その男は、遠慮する素振りを見せることもなく、至極当然のように上座についた。その場にいる全員に座るように、目で促し、自ら堂々と脚を組んで座った。そして、すぐに本題に入った。
「そろそろ、代わってもらいたいんだよね」
男はまるでテレビゲームの交代を促す少年のような表情で、少なくとも倍は生きている内閣総理大臣大我総輔に言った。
「それは、どういうことですか?」
総理大臣のほうが敬語で、男のほうがいわゆる「タメ口」だった。それがなぜか、違和感がないように桐生には思えた。
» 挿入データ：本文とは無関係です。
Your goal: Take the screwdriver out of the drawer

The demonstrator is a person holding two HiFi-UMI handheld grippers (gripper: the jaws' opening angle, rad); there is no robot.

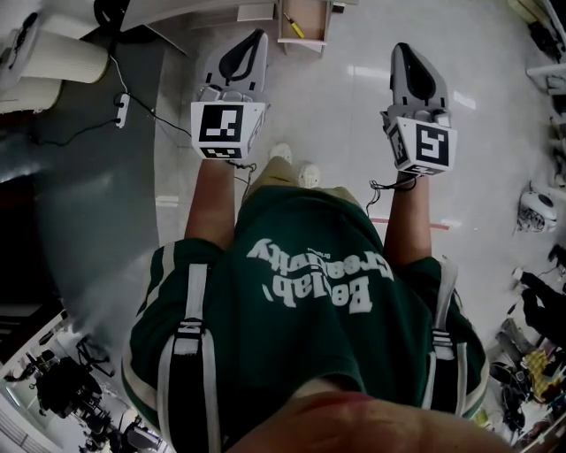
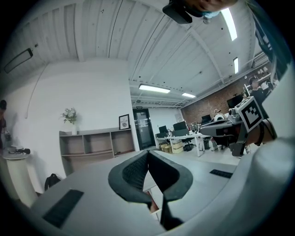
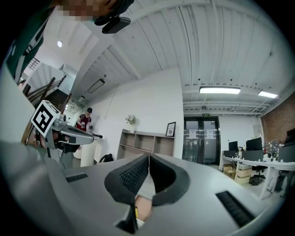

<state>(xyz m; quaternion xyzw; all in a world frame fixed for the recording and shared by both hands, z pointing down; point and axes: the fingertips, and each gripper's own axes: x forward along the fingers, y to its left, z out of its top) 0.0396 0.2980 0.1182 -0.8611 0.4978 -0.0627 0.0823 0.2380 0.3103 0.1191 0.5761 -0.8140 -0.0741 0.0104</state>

やはり、と桐生は思った。これは、最悪の事態なのかもしれない。
それは、児玉も、応対している大我総輔も感じていることだった。
「言葉のとおりだから、そんなに難しくはないと思うんだけど」
実に余裕を持って、大我総輔の目を見つめながらその男は言った。総理大臣だろうが、何だろうが、男には何も関係がないようだった。
むしろ、緊張しているのは、総理大臣のほうだった。
「しかし、我々はあなたに対して……」
大我総輔が必死で抗弁しようとするのを、その男は、わかってる、とすっと手をかざしただけで制する。「群馬の怪人」の異名を持つ内閣総理大臣をだ。
「十分にわかってるよ。でもね、やっぱり、まずいよね、殺しすぎたと思うよ。もうバグが抑えきれない。それは、あなた自身もわかっていることでしょう、総理」
やはり、そうなのだと、この瞬間、確信して思った。彼こそは、コードメーカーだ。表に出てはいけない人が、こうして自ら乗り込んできたことになる。本当に存在するのかと、桐生は我が目を疑った。生きている間に、実際に会えるとは思ってもみなかった。
そう言われた大我は、何かを考えるように、テーブルの上で行儀よく組んだ自らの手を見つめているようだった。コードメーカーなら、下手な対応はできない。この「目白台」の存続にも関わる話だった。
大我総輔は、意を決するように再び口を開いた。